Nearly four decades after their breakup, The Beatles remain a global phenomenon. But the world might never have heard the "Fab Four's" many hits if it had not been for a chance encounter on July 6, 1957 in the city of Liverpool, England.

Bob Spitz is the author of The Beatles: The Biography. "This year (1957), one of the moms got John's band, The Quarrymen, to perform at the rose parade at the annual church fair. Now the Quarrymen was John's folk band but they were gonna play a little rock and roll this year as well. And outside the kids gathered to watch them, and John noticed one of the people in the second row. You couldn't miss him. He had come in a sport coat that had silver and gold threads woven into it, and it was a 15-year-old kid who bicycled over from the next community and his name was Paul McCartney. He had been brought by one of John's friends from school because the friend thought that John and he might get along. They were introduced after John had played the opening set."

After a brief introduction, McCartney asked a fateful question. "And Paul brought this guitar on his bicycle into this church festival and asked John if he could play him something. And John was knocked out. It was an amazing performance and he knew right away that there was a place in his band for this fat kid named Paul McCartney"

But success was still years in the making for the group, as they toiled in small clubs from Liverpool to Hamburg, Germany. But the Beatles hard work would eventually pay off. Still, many record companies rejected them before The Beatles were signed by the British label E.M.I.

"The Beatles were rejected by everybody. Before they went to Hamburg, they were considered the worst band in Liverpool, and they were. There were 300 bands - the Beatles stunk. They had no show. They punched each other on stage.

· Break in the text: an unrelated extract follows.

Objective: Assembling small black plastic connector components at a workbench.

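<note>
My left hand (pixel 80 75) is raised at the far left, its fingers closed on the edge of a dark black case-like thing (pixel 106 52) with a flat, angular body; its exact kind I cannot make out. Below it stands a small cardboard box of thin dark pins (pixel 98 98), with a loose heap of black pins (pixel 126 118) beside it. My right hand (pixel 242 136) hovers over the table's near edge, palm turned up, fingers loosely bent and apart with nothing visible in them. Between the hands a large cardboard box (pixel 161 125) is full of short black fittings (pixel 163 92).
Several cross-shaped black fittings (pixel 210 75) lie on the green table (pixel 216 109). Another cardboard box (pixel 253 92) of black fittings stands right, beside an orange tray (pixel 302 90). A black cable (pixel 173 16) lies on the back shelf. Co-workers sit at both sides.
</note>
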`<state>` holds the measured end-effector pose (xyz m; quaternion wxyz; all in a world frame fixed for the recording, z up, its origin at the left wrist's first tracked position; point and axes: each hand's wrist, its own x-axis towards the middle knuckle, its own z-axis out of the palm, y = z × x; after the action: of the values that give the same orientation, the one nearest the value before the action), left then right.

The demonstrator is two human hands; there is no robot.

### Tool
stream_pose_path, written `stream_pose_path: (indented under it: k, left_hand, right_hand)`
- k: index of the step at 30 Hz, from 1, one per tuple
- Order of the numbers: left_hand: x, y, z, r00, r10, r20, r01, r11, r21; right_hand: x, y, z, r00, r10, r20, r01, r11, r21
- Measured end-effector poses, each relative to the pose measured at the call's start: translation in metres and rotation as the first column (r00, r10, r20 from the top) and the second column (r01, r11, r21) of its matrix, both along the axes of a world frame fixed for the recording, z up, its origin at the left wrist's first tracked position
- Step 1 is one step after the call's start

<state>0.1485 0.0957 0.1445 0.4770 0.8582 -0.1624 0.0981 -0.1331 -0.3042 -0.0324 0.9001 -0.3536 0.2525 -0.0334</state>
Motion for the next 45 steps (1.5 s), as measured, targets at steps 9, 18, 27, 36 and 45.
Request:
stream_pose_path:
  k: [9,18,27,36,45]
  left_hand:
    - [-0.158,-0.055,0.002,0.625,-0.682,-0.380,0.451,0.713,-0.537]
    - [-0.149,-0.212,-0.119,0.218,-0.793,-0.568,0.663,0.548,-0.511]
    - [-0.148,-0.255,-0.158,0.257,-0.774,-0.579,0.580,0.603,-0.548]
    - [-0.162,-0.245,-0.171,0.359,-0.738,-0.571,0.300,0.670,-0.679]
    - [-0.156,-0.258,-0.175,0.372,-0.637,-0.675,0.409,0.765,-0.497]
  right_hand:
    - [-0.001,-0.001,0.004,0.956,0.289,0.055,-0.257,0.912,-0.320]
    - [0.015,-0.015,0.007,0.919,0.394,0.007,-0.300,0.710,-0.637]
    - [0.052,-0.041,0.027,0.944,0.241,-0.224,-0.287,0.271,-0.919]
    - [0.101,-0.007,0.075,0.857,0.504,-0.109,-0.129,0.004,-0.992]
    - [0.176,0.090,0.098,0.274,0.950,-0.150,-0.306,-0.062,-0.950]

Spitz says the band's days in Hamburg were exhausting, but crucial to the Beatles' development. "Then when they got to Hamburg, they really worked hard, they played 11 hours a night, and they became what we now know as The Beatles. When it came time for them to get a record deal and Brian Epstein shopped them around, they got the same message from everyone, and that message was that guitar bands are out."

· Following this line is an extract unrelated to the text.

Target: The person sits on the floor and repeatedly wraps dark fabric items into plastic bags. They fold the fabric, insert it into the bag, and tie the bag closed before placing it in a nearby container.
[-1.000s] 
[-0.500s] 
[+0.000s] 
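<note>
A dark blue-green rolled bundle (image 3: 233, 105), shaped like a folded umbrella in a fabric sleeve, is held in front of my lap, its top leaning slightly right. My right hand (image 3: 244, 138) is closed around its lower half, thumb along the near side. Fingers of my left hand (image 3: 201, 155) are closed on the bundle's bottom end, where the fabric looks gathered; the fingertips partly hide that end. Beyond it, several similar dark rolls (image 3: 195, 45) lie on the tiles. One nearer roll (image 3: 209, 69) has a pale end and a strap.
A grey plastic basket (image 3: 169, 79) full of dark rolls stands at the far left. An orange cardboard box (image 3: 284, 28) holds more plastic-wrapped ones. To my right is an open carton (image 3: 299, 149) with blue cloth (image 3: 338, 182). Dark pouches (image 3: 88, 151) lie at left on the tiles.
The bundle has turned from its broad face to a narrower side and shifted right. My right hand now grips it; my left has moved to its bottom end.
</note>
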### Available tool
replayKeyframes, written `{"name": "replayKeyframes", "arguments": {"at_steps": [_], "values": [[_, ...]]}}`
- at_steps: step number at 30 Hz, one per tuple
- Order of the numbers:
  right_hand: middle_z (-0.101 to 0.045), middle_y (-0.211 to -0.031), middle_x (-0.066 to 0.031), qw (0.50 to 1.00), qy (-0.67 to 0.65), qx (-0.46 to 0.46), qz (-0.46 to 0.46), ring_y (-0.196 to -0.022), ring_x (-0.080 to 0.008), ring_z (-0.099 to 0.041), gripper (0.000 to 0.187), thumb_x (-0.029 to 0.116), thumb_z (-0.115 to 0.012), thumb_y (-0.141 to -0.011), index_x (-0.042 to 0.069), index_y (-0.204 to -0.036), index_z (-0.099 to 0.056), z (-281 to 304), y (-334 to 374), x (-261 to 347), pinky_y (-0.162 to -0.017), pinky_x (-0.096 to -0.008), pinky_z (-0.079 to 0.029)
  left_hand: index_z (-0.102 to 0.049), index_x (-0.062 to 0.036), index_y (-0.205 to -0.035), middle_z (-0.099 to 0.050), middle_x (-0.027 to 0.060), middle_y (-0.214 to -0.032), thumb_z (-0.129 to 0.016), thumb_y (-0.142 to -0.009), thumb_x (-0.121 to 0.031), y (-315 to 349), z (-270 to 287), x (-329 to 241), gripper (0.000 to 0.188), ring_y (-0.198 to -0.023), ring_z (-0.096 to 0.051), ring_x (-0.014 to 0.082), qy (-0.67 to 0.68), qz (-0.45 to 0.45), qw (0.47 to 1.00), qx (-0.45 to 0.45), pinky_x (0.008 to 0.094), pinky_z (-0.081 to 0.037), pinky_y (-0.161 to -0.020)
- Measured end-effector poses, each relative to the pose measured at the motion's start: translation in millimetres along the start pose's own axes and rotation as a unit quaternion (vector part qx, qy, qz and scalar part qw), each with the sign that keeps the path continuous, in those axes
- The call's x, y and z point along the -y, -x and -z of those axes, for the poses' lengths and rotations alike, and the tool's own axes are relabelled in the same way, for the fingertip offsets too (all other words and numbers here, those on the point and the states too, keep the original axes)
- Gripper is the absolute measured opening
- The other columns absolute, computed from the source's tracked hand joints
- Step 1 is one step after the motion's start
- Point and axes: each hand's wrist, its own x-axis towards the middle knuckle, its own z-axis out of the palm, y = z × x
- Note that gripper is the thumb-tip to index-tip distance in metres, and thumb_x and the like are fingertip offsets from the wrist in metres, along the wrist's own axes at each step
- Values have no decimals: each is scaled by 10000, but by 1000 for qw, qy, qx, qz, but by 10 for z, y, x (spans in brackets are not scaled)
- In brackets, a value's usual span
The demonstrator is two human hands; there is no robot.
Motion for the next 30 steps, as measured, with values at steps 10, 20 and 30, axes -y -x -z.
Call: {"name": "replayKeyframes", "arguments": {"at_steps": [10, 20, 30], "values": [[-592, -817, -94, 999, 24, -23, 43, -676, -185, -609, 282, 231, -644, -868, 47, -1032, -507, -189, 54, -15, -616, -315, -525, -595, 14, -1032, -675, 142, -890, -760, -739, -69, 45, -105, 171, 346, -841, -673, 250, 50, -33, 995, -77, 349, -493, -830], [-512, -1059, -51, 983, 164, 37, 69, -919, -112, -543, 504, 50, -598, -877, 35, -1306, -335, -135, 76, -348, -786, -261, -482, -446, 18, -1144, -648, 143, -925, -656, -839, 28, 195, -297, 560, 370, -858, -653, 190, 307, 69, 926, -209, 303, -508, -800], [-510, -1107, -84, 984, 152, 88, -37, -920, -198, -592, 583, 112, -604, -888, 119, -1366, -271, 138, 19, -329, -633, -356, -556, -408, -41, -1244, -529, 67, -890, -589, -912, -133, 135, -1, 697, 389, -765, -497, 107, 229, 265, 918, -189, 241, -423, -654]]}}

E.M.I. executives decided to take a chance on the band with one key condition. That demand would forever change the course of two lives, including that of a young drummer from another Liverpool band, Ringo Starr.

"Earlier on, their drummer was someone else, it was Pete Best. He was really their first drummer. He had worked with them for two years. People thought it was very unfair that the day George Martin signed them, he gave the Beatles a record contract (and) they gave Pete Best the boot."

The final lineup of the Beatles - John, Paul, George and Ringo - would capture the imagination of people across England in 1963, in what could be considered the "first wave" of Beatlemania. The following year, the Beatles went on to conquer America and the world.

They last recorded as a band in 1969, so why do the Beatles remain so popular to this day?

"The music is very special," says the author. "It speaks to everybody of all ages and all generations. It's terrific music. It's music that that you don't get tired of hearing 10, 20, 30 years later."

"And, of course, it's their voices. There is so much personality in their voices that it speaks to everybody. There's something pure, something simple, something so insanely identifiable that everybody connects with it right away and that's one of the miracles of the Beatles. It's something that they do for all of us in that sound, that it's lasting and enduring."